Unity Catalog (UC) is the governance plane under every Databricks workspace. If you have used Postgres, it is the metastore you always wish Postgres had: hierarchical, cross-workspace, grant-based, lineage-aware, and queryable via information schema.
The hierarchy
Metastore (one per region)
└── Catalog (per environment: dev, staging, prod)
└── Schema (per domain or data layer)
├── Table (managed or external)
├── View
├── Volume (file storage)
├── Function
└── Model (ML models registered via MLflow)

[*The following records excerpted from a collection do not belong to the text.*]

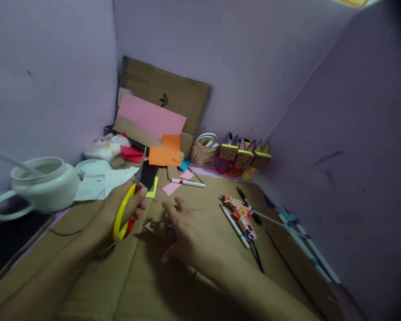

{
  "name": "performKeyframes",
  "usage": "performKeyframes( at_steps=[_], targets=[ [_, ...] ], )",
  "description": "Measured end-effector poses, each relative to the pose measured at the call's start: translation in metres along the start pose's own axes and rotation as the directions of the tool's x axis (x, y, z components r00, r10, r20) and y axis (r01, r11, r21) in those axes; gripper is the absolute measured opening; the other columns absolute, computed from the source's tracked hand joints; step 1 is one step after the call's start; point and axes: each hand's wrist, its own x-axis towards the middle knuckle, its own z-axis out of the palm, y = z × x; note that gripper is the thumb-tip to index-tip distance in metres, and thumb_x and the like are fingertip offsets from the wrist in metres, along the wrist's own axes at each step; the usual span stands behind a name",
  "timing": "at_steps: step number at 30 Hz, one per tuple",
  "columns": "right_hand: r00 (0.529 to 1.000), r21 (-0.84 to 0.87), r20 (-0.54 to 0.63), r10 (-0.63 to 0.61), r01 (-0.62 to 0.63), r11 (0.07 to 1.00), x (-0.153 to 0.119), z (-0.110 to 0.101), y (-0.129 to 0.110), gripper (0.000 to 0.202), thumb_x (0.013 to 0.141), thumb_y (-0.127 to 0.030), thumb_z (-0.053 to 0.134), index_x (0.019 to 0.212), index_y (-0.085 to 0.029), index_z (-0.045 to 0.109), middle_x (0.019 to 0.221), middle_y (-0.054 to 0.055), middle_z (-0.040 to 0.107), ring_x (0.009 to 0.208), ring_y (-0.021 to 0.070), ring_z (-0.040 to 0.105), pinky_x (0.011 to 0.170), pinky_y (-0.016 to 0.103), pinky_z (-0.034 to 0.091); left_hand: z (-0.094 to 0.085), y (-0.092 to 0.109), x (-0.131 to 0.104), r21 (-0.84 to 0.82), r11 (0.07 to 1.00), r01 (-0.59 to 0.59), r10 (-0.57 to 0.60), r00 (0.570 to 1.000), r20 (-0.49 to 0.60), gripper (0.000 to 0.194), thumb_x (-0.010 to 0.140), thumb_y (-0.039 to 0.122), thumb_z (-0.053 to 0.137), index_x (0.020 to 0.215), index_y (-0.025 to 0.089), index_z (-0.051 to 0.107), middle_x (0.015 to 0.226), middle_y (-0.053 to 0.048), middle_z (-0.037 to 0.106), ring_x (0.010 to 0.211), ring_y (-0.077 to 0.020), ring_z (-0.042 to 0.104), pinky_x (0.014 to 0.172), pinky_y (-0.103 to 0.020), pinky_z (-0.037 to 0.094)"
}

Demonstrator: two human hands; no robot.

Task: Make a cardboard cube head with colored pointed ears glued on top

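Observation:
My left hand (135, 207) is closed around a pair of scissors (123, 214) with yellow and red handles, blades pointing up and away. To its right, my right hand (192, 229) hovers low over the cardboard sheet (153, 290) with its fingers apart. A small cardboard piece (156, 228) lies partly under my right fingertips; whether they touch it I cannot tell. Beyond this hand are a white marker (188, 183) with a red band and pink paper scraps (171, 189). A folded yellow paper strip (153, 188) lies between the hands, farther back.
Right of my hands lie a flower-patterned glue gun (242, 214), a white marker (235, 226) and a black pen (243, 195). A white pot (47, 185) and a phone (13, 245) stand left. Orange paper (165, 151), a small basket (203, 151) and cardboard animal figures (243, 156) line the back.

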Motion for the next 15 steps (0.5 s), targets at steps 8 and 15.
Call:
performKeyframes(
  at_steps=[8,15],
  targets=[
    [0.964,0.581,-0.257,0.062,0.103,0.807,-0.019,0.003,0.050,0.065,0.057,-0.014,0.078,0.115,-0.024,0.051,0.106,0.002,0.059,0.094,0.0209,0.057,0.080,0.031,0.042,-0.004,0.006,0.000,-0.007,1.000,0.020,-0.021,0.999,-0.038,0.036,0.075,0.054,0.056,0.083,0.020,0.050,0.058,0.003,0.056,0.041,-0.0089,0.047,0.036,-0.017,0.037],
    [0.945,0.868,-0.228,0.233,0.089,0.488,-0.021,0.027,0.102,0.053,0.053,-0.015,0.079,0.101,-0.021,0.056,0.100,0.001,0.060,0.083,0.0171,0.055,0.073,0.028,0.043,0.007,0.002,-0.002,0.030,1.000,0.003,-0.003,1.000,-0.003,0.024,0.076,0.045,0.056,0.081,0.022,0.049,0.056,0.005,0.054,0.040,-0.0091,0.046,0.035,-0.017,0.034]
  ],
)
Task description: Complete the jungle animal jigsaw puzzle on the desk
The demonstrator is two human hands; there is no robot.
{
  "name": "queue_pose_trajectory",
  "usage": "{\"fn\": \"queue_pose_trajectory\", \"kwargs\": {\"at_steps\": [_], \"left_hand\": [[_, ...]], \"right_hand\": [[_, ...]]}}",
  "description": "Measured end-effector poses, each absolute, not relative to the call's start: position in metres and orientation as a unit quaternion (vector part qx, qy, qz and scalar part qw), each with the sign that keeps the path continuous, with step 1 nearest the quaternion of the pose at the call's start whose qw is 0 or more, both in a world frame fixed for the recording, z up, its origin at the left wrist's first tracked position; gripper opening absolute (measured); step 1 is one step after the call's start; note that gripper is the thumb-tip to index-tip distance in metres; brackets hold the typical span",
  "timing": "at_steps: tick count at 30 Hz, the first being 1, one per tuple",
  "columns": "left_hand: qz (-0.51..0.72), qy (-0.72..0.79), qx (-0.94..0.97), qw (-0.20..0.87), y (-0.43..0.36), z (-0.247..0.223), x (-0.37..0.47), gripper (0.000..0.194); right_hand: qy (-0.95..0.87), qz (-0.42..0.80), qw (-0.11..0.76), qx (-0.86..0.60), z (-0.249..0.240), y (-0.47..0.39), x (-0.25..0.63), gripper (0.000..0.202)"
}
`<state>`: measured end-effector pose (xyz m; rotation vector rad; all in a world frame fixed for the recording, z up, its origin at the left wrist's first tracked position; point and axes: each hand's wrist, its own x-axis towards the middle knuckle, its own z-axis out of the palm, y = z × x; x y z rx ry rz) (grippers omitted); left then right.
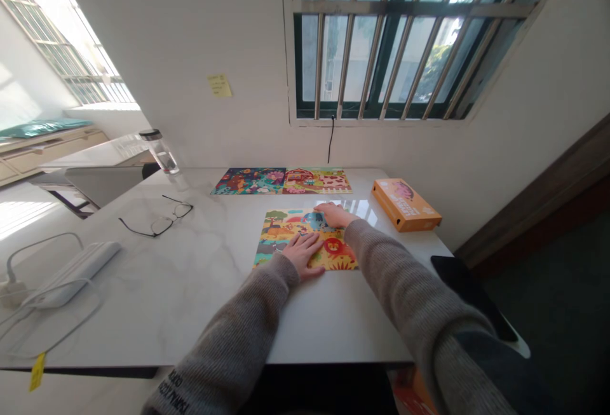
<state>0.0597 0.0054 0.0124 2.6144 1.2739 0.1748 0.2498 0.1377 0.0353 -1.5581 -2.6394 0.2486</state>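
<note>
A colourful jigsaw puzzle (274, 229) with animals, among them a red lion and a blue elephant, lies flat on the white table. My left hand (304, 255) rests palm down on its lower middle, fingers spread and thumb near the bottom edge. At the upper right, my right hand (337, 215) touches the puzzle beside the elephant. Its fingers reach left over the surface, and no separate piece shows in them. My right hand and sleeve cover part of the puzzle's right side.
Two picture panels, a dark one (250, 181) and a farm one (318, 181), lie by the wall. An orange box (405, 204) stands right, a tablet-like black object (469, 291) nearer. Left are glasses (162, 225), a bottle (162, 153) and a power strip (79, 275) with cables.
</note>
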Motion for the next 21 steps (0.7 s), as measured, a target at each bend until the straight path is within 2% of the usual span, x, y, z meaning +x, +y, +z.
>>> {"fn": "queue_pose_trajectory", "kwargs": {"at_steps": [5,12,17,21], "left_hand": [[0.043,0.44,0.891,0.1,0.004,0.016,0.062,0.081],[0.046,0.446,0.891,0.077,0.002,0.018,0.066,0.081],[0.051,0.445,0.89,0.083,0.002,0.014,0.066,0.081],[0.045,0.444,0.891,0.087,0.003,0.011,0.065,0.084]], "right_hand": [[-0.861,0.088,0.033,-0.499,0.039,0.135,0.249,0.05],[-0.865,0.095,0.028,-0.492,0.038,0.132,0.252,0.051],[-0.861,0.086,0.035,-0.5,0.019,0.121,0.254,0.053],[-0.875,0.033,0.059,-0.479,0.002,0.1,0.256,0.056]]}}
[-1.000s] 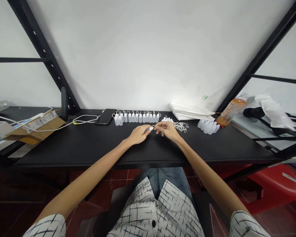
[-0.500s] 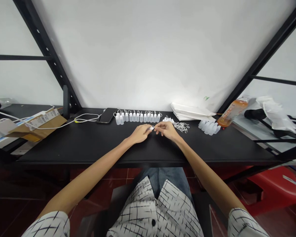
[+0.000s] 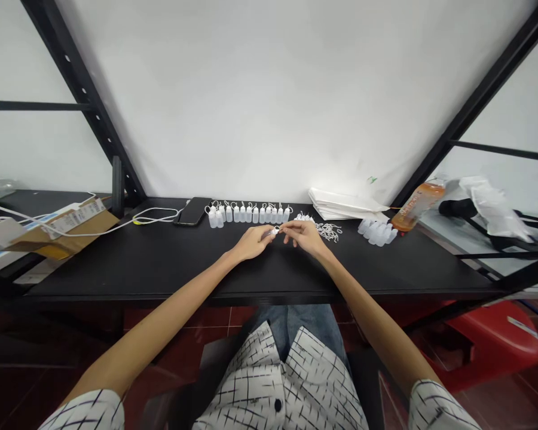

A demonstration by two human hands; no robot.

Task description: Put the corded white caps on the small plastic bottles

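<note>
My left hand [image 3: 252, 242] is closed around a small white dropper bottle [image 3: 274, 231], whose body its fingers mostly hide. At the bottle's top, the fingertips of my right hand [image 3: 305, 236] pinch a thin white loop, too small to make out clearly. Behind my hands stands a row of similar small bottles [image 3: 255, 216] with white caps and cord loops. Just beyond my right hand lie several small white caps [image 3: 303, 217], partly hidden by it. Beside them is a pile of loose white cord loops [image 3: 329, 232].
Uncapped-looking translucent bottles [image 3: 377, 233] cluster at the right, near a leaning orange drink bottle [image 3: 418, 206]. White paper sheets [image 3: 347, 204] lie against the wall. Left are a phone [image 3: 194, 211], a white cable [image 3: 155, 218] and a cardboard box [image 3: 78, 227]. The black table [image 3: 161, 263] has a front edge.
The view has shifted slightly. Both hands stay together at the small bottle, with the right fingertips moving a little over its top.
</note>
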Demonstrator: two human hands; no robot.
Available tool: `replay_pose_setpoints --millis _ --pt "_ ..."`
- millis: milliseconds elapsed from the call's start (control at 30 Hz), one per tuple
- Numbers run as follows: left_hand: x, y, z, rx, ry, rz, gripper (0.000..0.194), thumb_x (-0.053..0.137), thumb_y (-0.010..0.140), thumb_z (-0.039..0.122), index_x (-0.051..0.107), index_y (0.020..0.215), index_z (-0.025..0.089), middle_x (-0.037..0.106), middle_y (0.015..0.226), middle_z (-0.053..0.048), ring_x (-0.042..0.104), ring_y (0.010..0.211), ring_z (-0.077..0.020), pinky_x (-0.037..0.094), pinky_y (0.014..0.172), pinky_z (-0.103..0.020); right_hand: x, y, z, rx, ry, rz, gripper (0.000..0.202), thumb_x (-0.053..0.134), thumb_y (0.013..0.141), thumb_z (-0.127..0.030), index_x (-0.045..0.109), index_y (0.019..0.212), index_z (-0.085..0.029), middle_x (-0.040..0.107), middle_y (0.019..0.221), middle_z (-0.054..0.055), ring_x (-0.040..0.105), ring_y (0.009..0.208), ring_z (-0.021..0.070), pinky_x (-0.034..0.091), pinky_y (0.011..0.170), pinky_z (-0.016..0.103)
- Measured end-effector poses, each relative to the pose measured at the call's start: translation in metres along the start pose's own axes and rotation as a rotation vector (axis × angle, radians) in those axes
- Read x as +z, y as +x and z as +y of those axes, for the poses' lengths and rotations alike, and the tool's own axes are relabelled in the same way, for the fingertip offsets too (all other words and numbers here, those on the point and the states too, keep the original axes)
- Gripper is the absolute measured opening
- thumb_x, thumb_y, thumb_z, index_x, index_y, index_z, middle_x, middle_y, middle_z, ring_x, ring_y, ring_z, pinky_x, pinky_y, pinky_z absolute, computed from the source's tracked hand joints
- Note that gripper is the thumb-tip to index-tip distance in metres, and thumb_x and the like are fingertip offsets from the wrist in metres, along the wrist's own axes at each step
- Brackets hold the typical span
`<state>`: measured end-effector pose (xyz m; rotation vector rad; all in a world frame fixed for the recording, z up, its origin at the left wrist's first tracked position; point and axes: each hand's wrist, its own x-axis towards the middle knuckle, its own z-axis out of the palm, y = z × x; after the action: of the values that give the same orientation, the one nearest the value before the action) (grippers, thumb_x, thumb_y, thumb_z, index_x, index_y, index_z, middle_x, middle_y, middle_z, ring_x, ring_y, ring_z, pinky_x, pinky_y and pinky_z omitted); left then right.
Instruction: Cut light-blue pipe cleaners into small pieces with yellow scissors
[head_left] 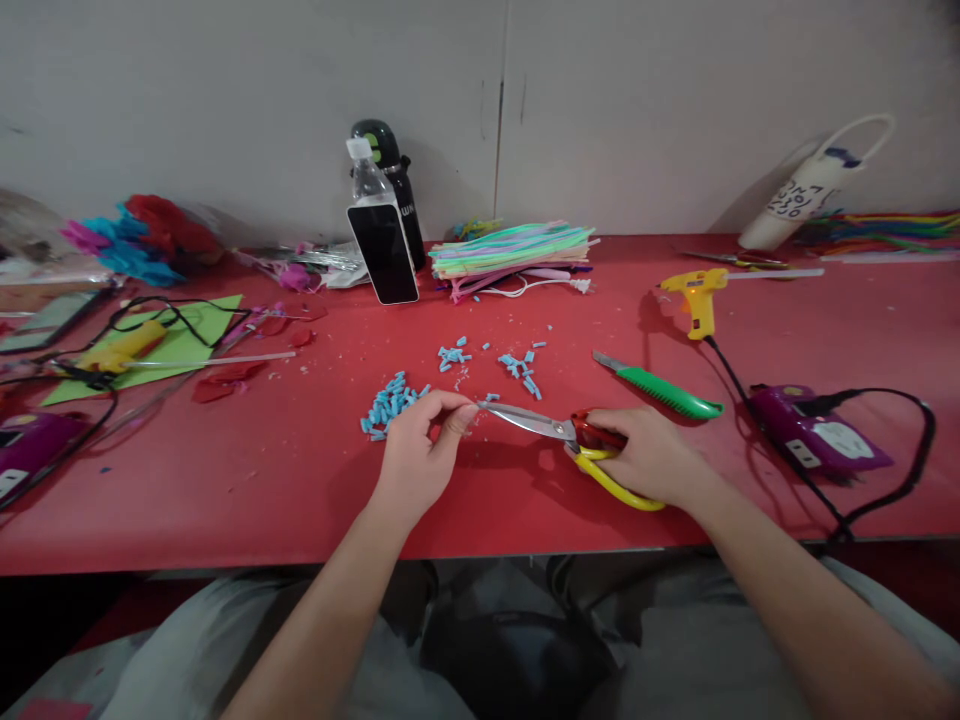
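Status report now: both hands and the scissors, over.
Right hand grips scissors, blades nearly closed. Left hand pinches something small at blade tips. Blue cut pieces lie just beyond. Green knife beside, apart.

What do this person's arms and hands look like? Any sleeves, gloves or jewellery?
Both forearms are bare up to the picture's lower edge: no sleeves show. The left hand and right hand wear no gloves, and no rings, watch or wristband can be seen. Fingers are slim, nails short and unpainted as far as visible.
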<state>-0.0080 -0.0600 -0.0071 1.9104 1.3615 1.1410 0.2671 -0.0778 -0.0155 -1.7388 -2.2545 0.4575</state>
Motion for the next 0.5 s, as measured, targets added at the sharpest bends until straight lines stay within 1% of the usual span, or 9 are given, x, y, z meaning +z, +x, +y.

Three levels of fully-qualified name: prod.silver.customers = catalog.schema.table. Databricks SQL treats the catalog as part of the path; you do not switch "databases" like you might in Postgres.
Object types
| Object | What it is | Where the bytes live |
|---|---|---|
| Managed table | UC owns storage | S3 path managed by UC |
| External table | You own storage | Your S3 path |
| Volume | Non-tabular file storage | S3 path (managed or external) |
| View | SQL view referencing tables | No storage; query definition only |
| Materialized view | Pre-computed view (LDP-backed) | Managed storage |
| Streaming table | LDP streaming target | Managed storage |
| Function | UDF or SQL function | Catalog metadata only |
Default to managed tables. External tables exist for cases where the data must live at a specific path for compliance, cost allocation, or an existing consumer you cannot migrate.
Catalog-per-environment
The Causeway convention:
prodcatalog for production data.stagingcatalog for pre-prod validation.devcatalog for development.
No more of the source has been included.